■ What needs to be done ■
When you retype the data, keep every word exactly and include none of the pictures.
=== Section Start ===
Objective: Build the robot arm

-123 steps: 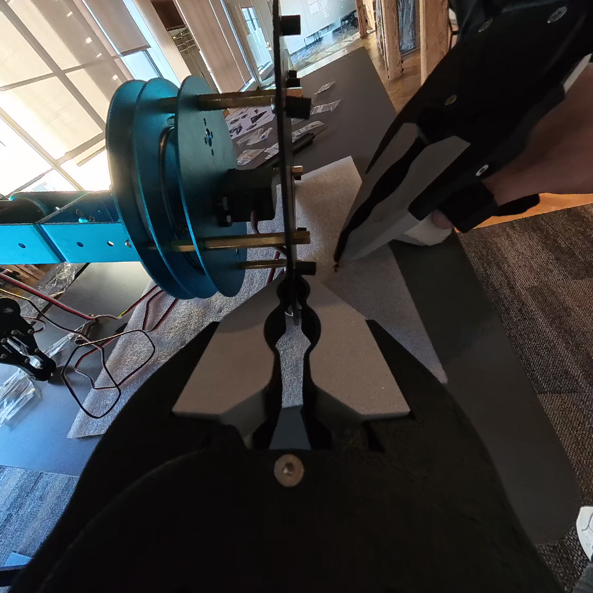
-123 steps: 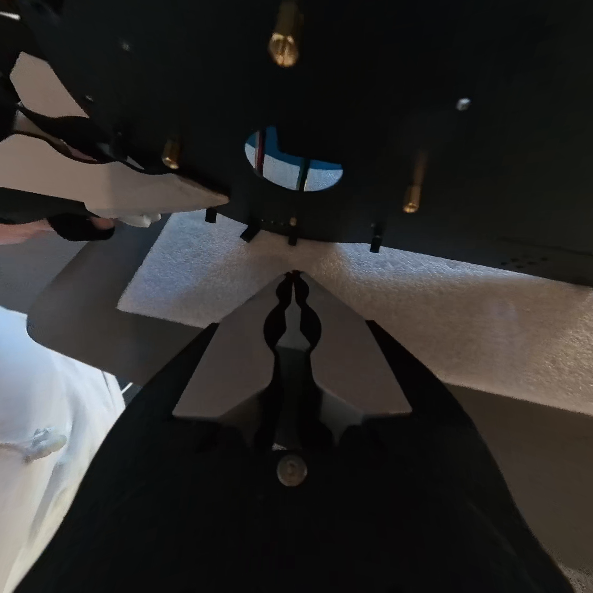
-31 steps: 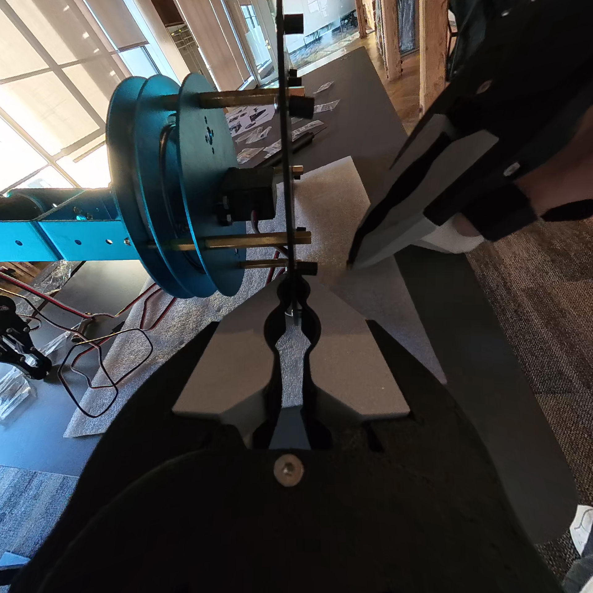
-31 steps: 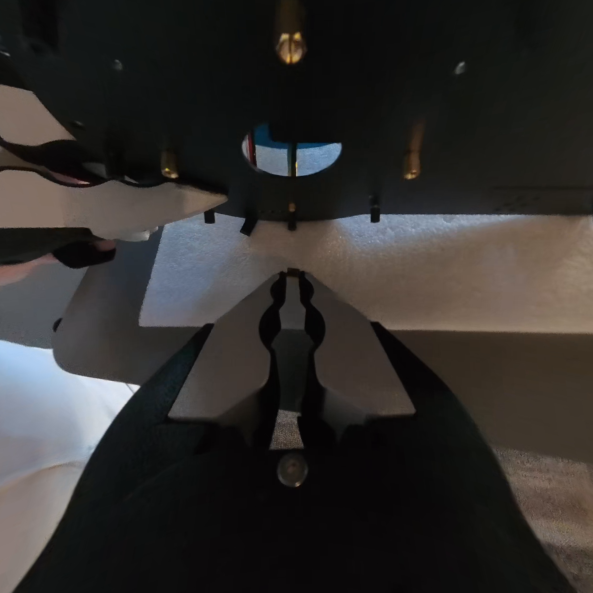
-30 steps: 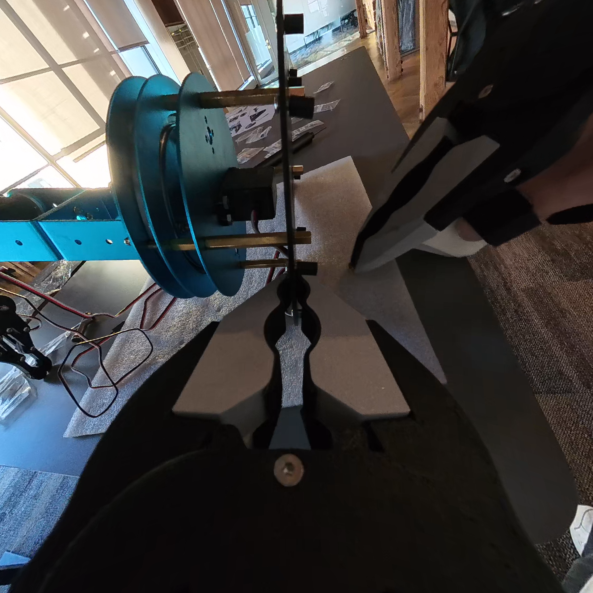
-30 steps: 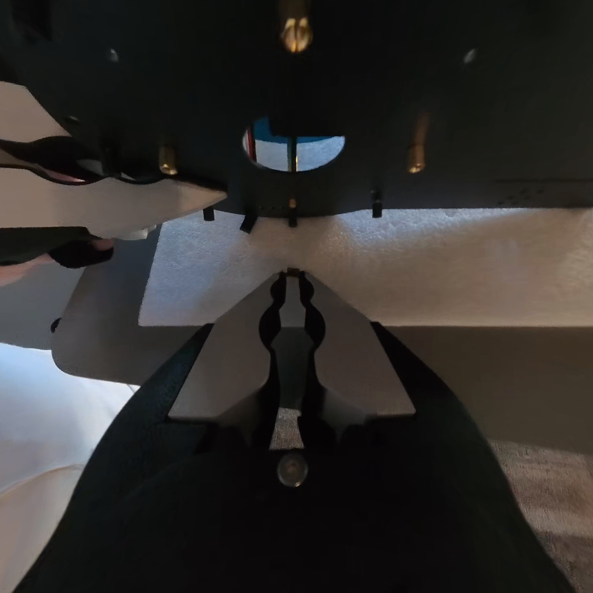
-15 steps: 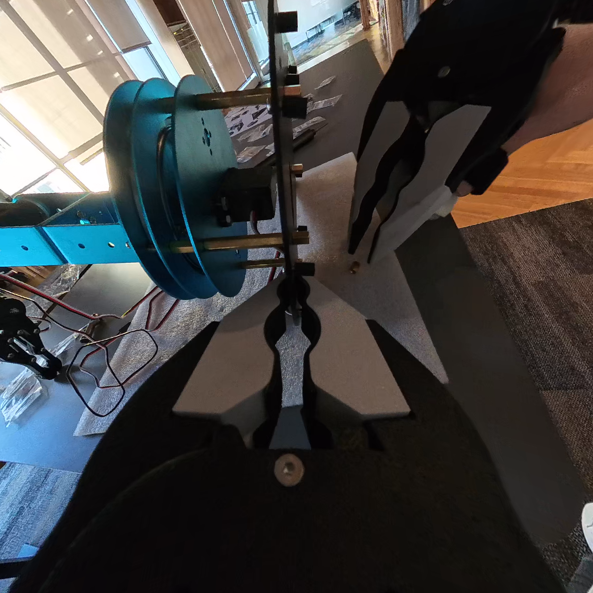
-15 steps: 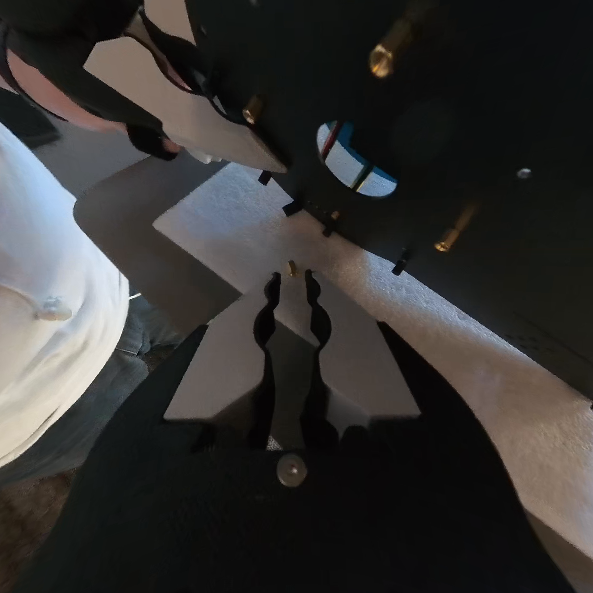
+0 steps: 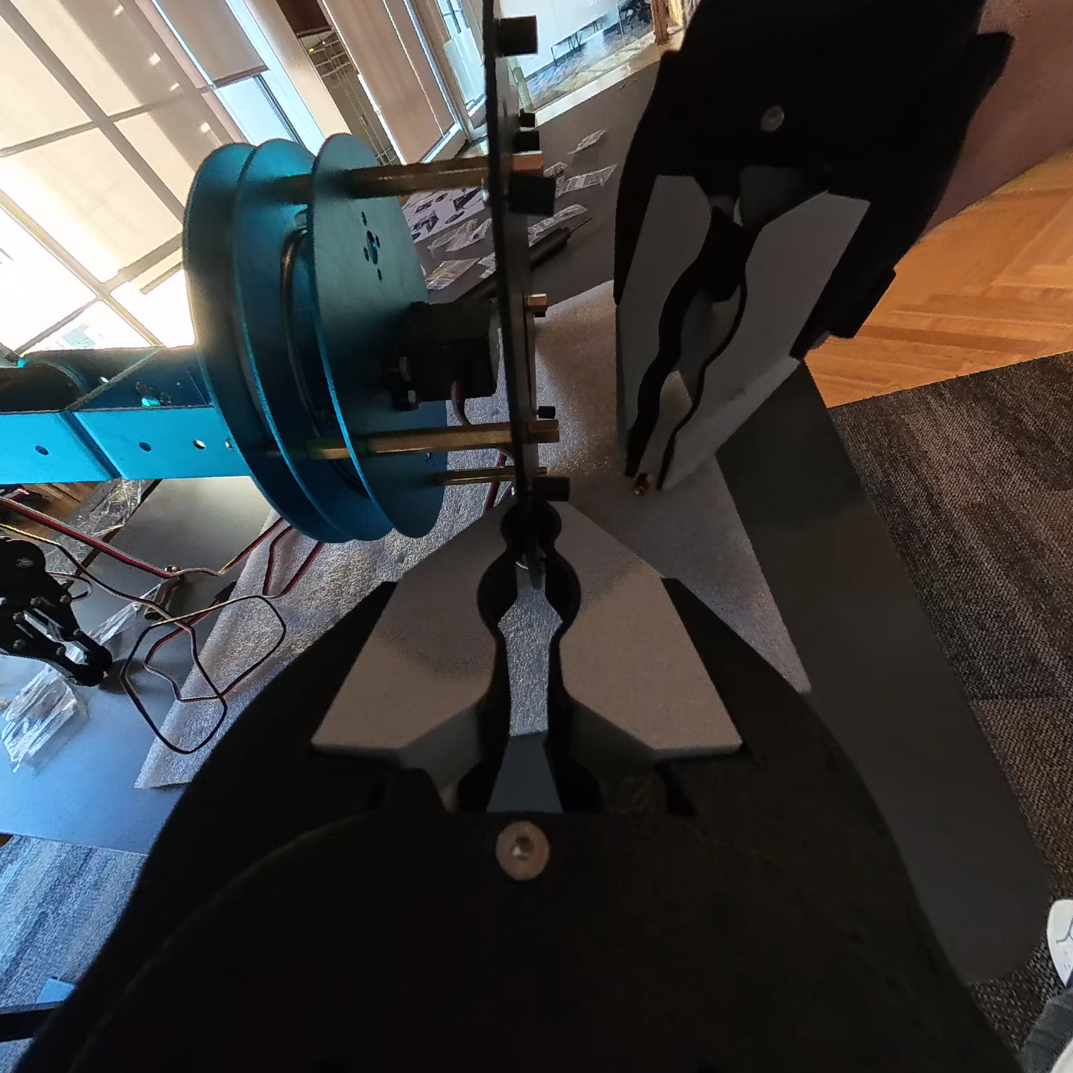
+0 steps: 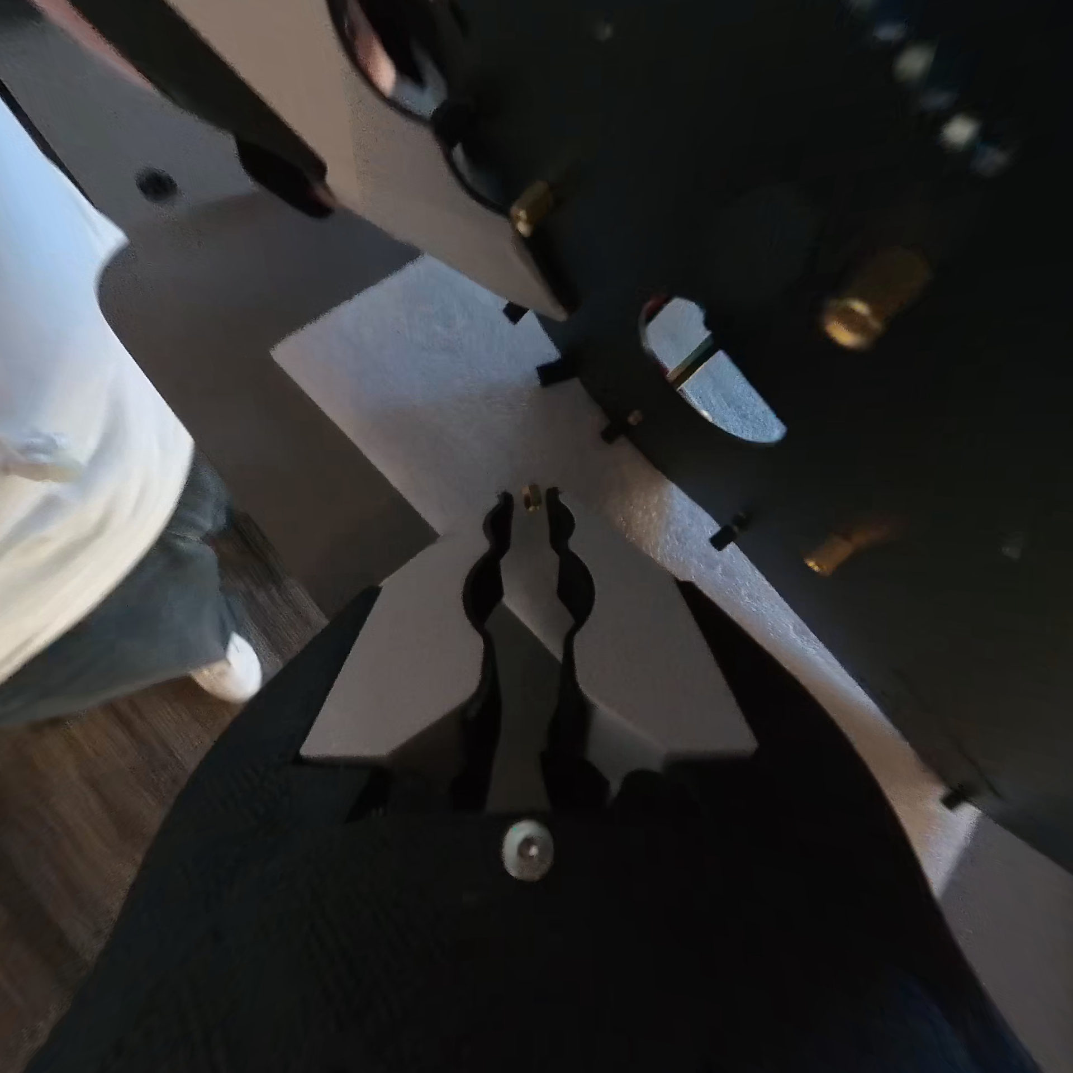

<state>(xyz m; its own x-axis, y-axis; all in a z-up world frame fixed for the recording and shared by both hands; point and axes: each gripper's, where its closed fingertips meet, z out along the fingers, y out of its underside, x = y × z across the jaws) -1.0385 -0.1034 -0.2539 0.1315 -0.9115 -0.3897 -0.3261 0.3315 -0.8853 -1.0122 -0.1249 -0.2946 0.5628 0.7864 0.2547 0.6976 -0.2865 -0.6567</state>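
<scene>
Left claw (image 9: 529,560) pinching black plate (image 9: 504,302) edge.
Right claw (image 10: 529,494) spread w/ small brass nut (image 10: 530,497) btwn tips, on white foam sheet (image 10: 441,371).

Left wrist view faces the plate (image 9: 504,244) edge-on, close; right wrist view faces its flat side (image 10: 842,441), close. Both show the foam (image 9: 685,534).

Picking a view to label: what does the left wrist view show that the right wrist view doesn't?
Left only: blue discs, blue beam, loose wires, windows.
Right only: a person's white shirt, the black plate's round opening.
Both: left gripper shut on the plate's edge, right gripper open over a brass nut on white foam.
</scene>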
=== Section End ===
■ Exercise answer ■
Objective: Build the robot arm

-123 steps: 
-123 steps: 
-31 steps: 
-31 steps: 
-30 steps: 
-30 steps: 
-15 steps: 
-15 steps: 
+0 steps: 
+0 steps: 

<state>(xyz m; its own x-axis, y-axis; all in a z-up world frame fixed for the recording and shared by both hands; point and axes: each gripper's, where its closed fingertips meet, z out along the fingers, y out of its underside, x = y × z across the jaws) -1.0385 -0.1034 -0.2539 0.1315 -0.9115 -0.3897 -0.3261 0.3315 -0.8853 -1.0122 -0.1249 -0.2946 0.5628 0.7864 0.2547 0.6976 -0.2865 -0.6567</state>
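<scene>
Left claw (image 9: 529,560) pinching black plate (image 9: 504,302) edge.
Right claw (image 10: 529,494) spread w/ small brass nut (image 10: 530,497) btwn tips, on white foam sheet (image 10: 441,371).

Left wrist view faces the plate (image 9: 504,244) edge-on, close; right wrist view faces its flat side (image 10: 842,441), close. Both show the foam (image 9: 685,534).

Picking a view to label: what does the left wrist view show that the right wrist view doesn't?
Left only: blue discs, blue beam, loose wires, windows.
Right only: a person's white shirt, the black plate's round opening.
Both: left gripper shut on the plate's edge, right gripper open over a brass nut on white foam.
</scene>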

Now the exercise is complete.